# Toy reccomendations for Toy/Minature Puppies??



## poodlemum82

So I have just got a Minature/Toy (I am calling her a toy/Minature because I was told that she is a Shi-poo (so I am not sure how big she is going to be) at the moment she is quit small...) I am asking if you guys have some toy reccomendations for us (she really loves this little braid i made her (its big enough she cannot break it or swall it) she also has a big sqeeky donougt and the women we got her from gave us some stuff animals BUT i dont want her to think that chewing stuff animals are "ok" because i collect teddy bears...any suggestions on toys? Also is their any locals (Ontario (im near Kitchner/Waterloo) who would be interrersted in possibly play dates in the spring 2013?? 
Thanks for the responces,
dANNielle and baby Cloe


----------



## liljaker

Hi there and welcome. My mini just loves cat toys.....go figure. But, you may want to try some of them......


----------



## poodlemum82

lol yeah theirs an idea!~ my birds love cat balls lol


----------



## TrinaBoo

How about a Kong!


----------



## poodlemum82

might be an idea!


----------



## mom24doggies

She can definitely be taught the difference between your toys and hers.  I like to give mine lots of variety...they have rubber, rope, squeaky, plush, ball, and some stuff with more than one texture. Their favs are squeaky, soft toys. Especially the stuffless variety! Probably because they love to play tug with each other. Make sure they aren't too big to where your pup can't carry them comfortably (although some of my puppies favorite toys have been bigger than them! Lol...usually they eventually grew into it.) and not so small they can be easily ripped up and/or swallowed. Nothing too cheap either....my dogs rip cheap toys apart as soon as they arrive. They last no longer than 30 secs. Literally! Also, puzzle toys are great. Raven loves his puzzle ball. Originally it was for Trev, but Trev decided that rolling it around was too much work. He tried it then got bored. (Yeah I have one of "those" dogs. As soon as he figures something out it ceases to be fun. Even if food is involved.) So now Raven gets it. The sound of kibble rattling around is annoying, but at least it keeps him from tumping the trash over and trying to chew Trev's hair lol!


----------



## fjm

The best soft toys I have found are the IKEA children's toys - mine particularly love the rats and mice. They are the right size for small dogs, are very robust, and have paws and tails that are just right for chewing on. Other favourites are the Kylen squirrels in a tree, and others in the range - there used to be a seller on eBay whose prices were so low I saved a fortune even with paying to have them shipped to the UK.

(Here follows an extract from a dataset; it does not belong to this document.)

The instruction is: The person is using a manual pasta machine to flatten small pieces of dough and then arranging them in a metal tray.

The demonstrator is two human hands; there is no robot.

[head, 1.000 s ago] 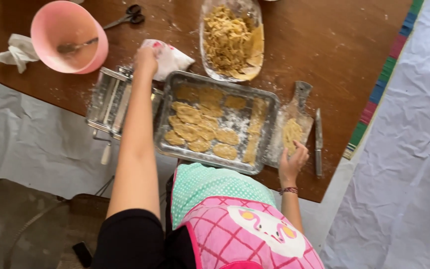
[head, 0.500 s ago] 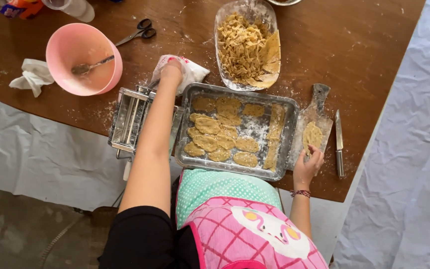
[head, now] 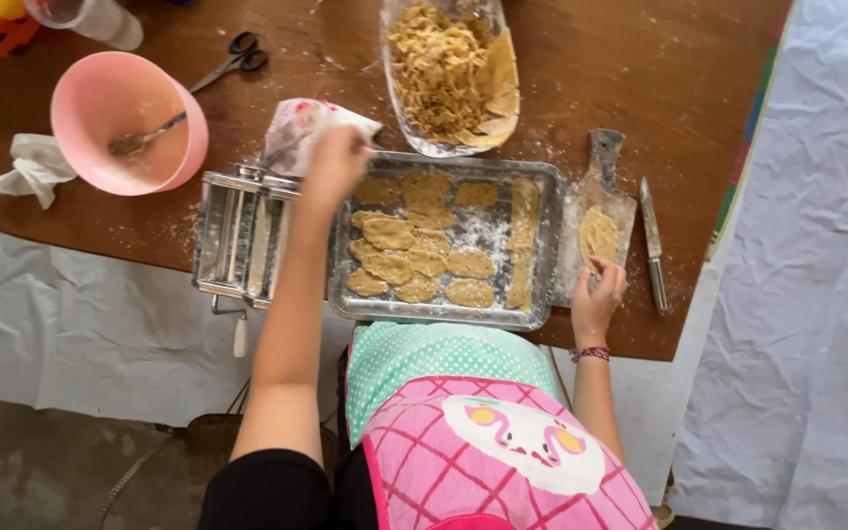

Kongs are ideal, especially for keeping a puppy occupied when you are busy.

Home made toys are also good - make small holes in a plastic bottle, pop in a few bits of kibble or small treats, and off you go. One class I went to suggested dropping a few treats into a cardboard box, then filling the box with screwed up paper, empty loo rolls, etc - then stopped recommending this idea when I described just how much mess Sophy made as a result!


----------



## poodlemum82

thank you for all of the suggestions...Chloes and william are going to be so spoiled this christmas!! hehehehhe


----------



## Poodlemama99

I buy those tiny Beanie babies that McDonald's used for happy meals. You can get them on eBay really cheap. I just throw them out when the stuffing starts coming out. They are great for little dogs.


Sent from my iPad using PG Free


----------



## Lily's-Mom

I would shy away from "human" toys, untilyou know if she's going to chew through them. You don't want her to eat any styrofoam or other stuffing that could harm her. Also, be especially careful about plastic eyes, etc on toys. I bought a cheap dog toy fro Lily and wasn't paying attention and it had those hard plastic eyes and within minutes Lily had pulled them out and was chewing them! I like Kongs (esp. if she is a chewer) and various stuffed toys and balls for playing. Lily's favorite toy is a bunny (I think it's made by Hartz) that I got at the supermarket. 
BTW, if that's Chloe on your avatar, she's adorable!


----------



## fjm

That's why I like the IKEA baby toys - they are designed for babies to chew, so are much safer than most dog toys!


----------



## poodlemum82

I dont want her chewing anything soft at all, Im a MASSIVE teddy bear fan so i want to stay away from teddy bears all together....ive decied to change her name (and because ive only had her a week i wasnt totally liking chloe (i calling her Cinderella) but thanks for the suggestions and yes thats Her!! thanks for the ideas!!


----------



## CT Girl

I have Mickey Mouse body parts- hands, feet ect. They squeak and Swizzle loves them. Those were from Disney but I have found lots of great toys at Marshall's and TJ Maxx.


----------



## vegas

Can I revive this thread? I'm planning ahead for my toy poodle puppy, and I am worried about toy safety. The only toy I feel sure of is the basic puppy Kong. With anything else, I worry about the puppy choking or swallowing something dangerous, like squeakers, stuffing, or bits of plastic.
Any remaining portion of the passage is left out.